The secret behind America’s last mass lynching has been concealed for the better part of a century, but now civil rights activists say they are closer than ever to the revelation.
A federal appeals court will decide whether to shed light on the horrific killings known as the Moore’s Ford lynching, a decision it has been mulling for three months.
The answer to who killed four young black people at Georgia’s Moore’s Ford Bridge in 1946 may lie buried in the National Archives, where transcripts of grand jury hearings long thought lost were discovered. Activists and historians want to make them public, while the government, looking to keep grand jury proceedings sacrosanct, would prefer they stay in the dark.

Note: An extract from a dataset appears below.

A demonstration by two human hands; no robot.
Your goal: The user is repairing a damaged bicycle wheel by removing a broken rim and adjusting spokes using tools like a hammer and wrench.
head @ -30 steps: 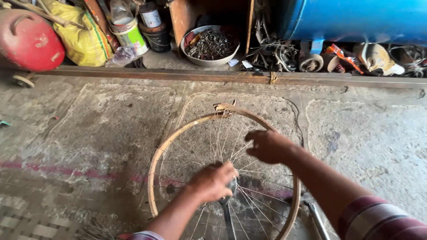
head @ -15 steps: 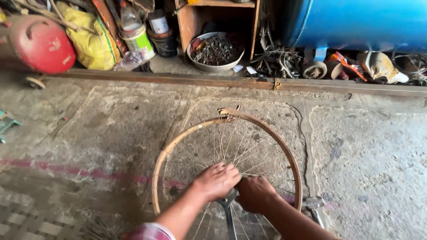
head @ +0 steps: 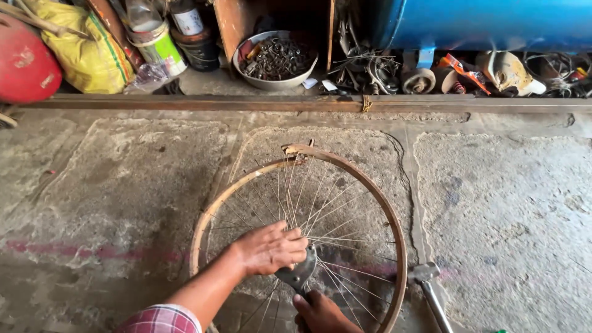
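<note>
head view: left hand point(head: 270, 248) wrapped over a dark metal tool point(head: 299, 273) at the middle of a rusty spoked wheel point(head: 388, 213), grip clamped on the tool's upper part. right hand point(head: 322, 313) just below, half cut off by the frame edge, fingers up against the tool's lower end; cannot tell whether closed on it. wheel flat on the concrete floor point(head: 505, 209), directly under both grips, rim broken and splayed at the far side.

likely trouble: thin spokes close around the grip, so a slipping tool could pinch fingers or bend a spoke; jagged rim break could snag a sleeve. hammer point(head: 428, 283) right of the grip, beside the rim, easy to knock.

far beyond the grip: metal bowl point(head: 243, 61) heaped with small rusty metal parts; yellow sack point(head: 83, 52), contents hidden; blue drum point(head: 493, 21), contents unseen.
</note>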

“This has been my longest case in my civil rights career, and it has been the most difficult and dangerous, too,” said Tyrone Brooks, 74, an early member of the Southern Christian Leadership Conference and longtime Georgia state lawmaker. “The off-and-on nature of it, the threats against your life, the protection you’ve needed at times, it’s been tough.”
The decision as to whether the public shall see the grand jury transcripts lays before the U.S. Court of Appeals for the 11th Circuit in Atlanta, which has had the case for a year.

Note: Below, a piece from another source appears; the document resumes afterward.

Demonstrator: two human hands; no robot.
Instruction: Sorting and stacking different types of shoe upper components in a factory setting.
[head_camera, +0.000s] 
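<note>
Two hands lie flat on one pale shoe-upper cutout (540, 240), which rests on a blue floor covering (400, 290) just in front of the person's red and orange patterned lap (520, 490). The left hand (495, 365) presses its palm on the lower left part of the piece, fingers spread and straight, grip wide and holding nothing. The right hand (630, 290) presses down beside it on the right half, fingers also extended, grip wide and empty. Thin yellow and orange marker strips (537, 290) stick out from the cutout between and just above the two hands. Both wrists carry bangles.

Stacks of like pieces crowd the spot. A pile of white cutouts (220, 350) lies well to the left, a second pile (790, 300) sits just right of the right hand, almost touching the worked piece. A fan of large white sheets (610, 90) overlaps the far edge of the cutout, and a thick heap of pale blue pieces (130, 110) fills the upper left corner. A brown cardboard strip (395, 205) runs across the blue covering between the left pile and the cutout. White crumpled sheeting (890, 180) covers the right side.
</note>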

Time and history are on the public’s side, said Joseph J. Bell Jr., the New Jersey lawyer who has argued for years on behalf of a group of historians seeking the records.
“There is no known active investigation nor any realistic probability that any person will ever be charged with the crime in connection with the Moore’s Ford lynching,” Mr. Bell told the 11th Circuit’s en banc judges, or the entire bench, in October.
“Moreover, if any witnesses are still alive, they would likely be approximately age 90 or older if they were around age 20 in 1946,” Mr. Bell told the court. “As one of the most historically significant and unsolved crimes of racial hatred and violence, the Moore’s Ford grand jury transcripts meet the test of historical significance and are the last remaining unexamined portion of the historical record.”
Mr. Bell cited case law that supports the claim of historical significance and notes some famous examples of grand jury material made public: Alger Hiss, Julius and Ethel Rosenberg, Jimmy Hoffa and President Richard M. Nixon.
Should the appeals court side with the government, it would be reversing earlier rulings in favor of sunshine from a federal district judge and an 11th Circuit panel that ruled 2-1 in the petitioners’ favor in February 2019.
The grisly events
The grisly events occurred near the span over the Apalachee River that connects Walton and Oconee counties, east of Atlanta. Late in the afternoon of July 25, 1946, four black people — two sharecroppers and their wives — were forced out of a car, tied to a tree and gunned down by an armed mob of more than 20 white people.
The victims were Roger Malcom; his pregnant common-law wife, Dorothy Malcom; her brother, George W. Dorsey; and his common-law wife, Mae Murray Dorsey. Roger Malcom suffered a shotgun blast fired point-blank in his face.
“He was barely recognizable; they said his face looked like shredded wheat,” Mr. Bell said.
In many ways, the modern civil rights movement stems from the horror of what became known as the Moore’s Ford lynchings. National outrage over the lynchings spurred President Truman to form the first Presidential Committee on Civil Rights, and for the first time, FBI agents were brought in to investigate a race crime in the Deep South.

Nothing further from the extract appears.